▶ _TO DO_:
When you reach the line that contains "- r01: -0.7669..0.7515" in the data below, start reproducing lines exactly, and stop after the line that contains "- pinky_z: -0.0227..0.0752".

===== DATA PROVIDED =====

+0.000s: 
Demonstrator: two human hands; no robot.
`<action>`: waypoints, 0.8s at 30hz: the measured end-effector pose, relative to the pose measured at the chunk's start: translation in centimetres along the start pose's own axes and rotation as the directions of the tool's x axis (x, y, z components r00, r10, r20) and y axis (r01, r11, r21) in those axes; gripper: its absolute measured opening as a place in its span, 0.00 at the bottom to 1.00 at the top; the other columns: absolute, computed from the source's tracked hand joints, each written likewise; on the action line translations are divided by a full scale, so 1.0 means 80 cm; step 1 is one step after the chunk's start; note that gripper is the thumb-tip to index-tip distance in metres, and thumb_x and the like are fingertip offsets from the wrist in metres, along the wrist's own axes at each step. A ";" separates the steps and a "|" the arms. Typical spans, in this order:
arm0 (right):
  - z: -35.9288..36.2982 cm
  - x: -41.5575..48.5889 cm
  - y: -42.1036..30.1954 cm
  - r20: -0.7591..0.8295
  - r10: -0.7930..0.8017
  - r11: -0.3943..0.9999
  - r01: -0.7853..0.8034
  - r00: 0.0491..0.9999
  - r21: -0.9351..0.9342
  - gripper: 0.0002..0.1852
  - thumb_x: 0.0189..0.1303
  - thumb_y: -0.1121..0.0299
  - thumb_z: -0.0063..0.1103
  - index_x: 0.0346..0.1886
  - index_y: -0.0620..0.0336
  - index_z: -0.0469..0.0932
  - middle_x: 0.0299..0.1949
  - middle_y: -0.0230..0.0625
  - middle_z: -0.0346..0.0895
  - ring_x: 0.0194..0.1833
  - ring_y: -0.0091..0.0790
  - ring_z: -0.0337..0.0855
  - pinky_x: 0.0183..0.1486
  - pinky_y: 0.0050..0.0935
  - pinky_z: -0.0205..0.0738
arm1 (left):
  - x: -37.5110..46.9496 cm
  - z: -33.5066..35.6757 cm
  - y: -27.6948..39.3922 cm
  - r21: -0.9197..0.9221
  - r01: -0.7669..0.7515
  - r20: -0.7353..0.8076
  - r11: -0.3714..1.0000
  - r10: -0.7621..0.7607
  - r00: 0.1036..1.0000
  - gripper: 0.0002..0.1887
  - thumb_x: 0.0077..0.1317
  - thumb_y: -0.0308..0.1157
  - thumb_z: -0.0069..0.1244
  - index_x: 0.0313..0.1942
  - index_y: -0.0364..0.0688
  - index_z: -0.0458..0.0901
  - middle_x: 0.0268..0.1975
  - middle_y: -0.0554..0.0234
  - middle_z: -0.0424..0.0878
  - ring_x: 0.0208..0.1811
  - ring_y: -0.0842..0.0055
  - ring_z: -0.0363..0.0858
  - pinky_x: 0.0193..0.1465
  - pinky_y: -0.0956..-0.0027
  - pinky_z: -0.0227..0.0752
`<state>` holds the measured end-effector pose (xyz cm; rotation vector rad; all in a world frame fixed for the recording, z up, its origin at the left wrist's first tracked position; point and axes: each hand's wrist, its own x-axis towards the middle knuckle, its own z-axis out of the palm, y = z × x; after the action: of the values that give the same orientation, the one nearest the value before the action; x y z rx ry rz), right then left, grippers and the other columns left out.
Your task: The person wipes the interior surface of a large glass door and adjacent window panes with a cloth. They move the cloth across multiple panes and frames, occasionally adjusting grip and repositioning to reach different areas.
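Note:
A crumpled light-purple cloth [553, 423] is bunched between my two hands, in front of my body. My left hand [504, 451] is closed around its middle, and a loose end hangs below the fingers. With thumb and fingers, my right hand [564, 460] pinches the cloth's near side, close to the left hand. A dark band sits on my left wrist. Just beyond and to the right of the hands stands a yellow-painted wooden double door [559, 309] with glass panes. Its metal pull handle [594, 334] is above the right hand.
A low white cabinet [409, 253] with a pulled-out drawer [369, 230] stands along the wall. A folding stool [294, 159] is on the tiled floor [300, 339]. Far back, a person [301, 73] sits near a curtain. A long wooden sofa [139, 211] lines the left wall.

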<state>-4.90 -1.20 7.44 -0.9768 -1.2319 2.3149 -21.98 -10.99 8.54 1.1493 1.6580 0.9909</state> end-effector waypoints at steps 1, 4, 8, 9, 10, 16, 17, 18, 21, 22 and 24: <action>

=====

▶ _RESPONSE TO THE TASK_:
  - r01: -0.7669..0.7515
  - r20: -0.7353..0.8076
  - r11: -0.3714..1.0000
  - r10: -0.7621..0.7607
  - r00: 0.1036..1.0000
  - gripper: 0.0002..0.1887
  - thumb_x: 0.0077..0.1317
  - thumb_y: -0.0308..0.1157
  - thumb_z: -0.0069..0.1244
  - index_x: 0.0313..0.1942
  - index_y: -0.0364..0.0688
  - index_z: -0.0458..0.0901
  - middle_x: 0.0268..0.1975
  - middle_y: -0.0554..0.0234
  - middle_z: -0.0424..0.0878
  - ring_x: 0.0208..0.1811
  - ring_y: -0.0842..0.0055
  - ring_z: -0.0363..0.0858
  - pinky_x: 0.0193..0.1465
  - pinky_y: -0.0956..-0.0027
  - pinky_z: -0.0227..0.0752

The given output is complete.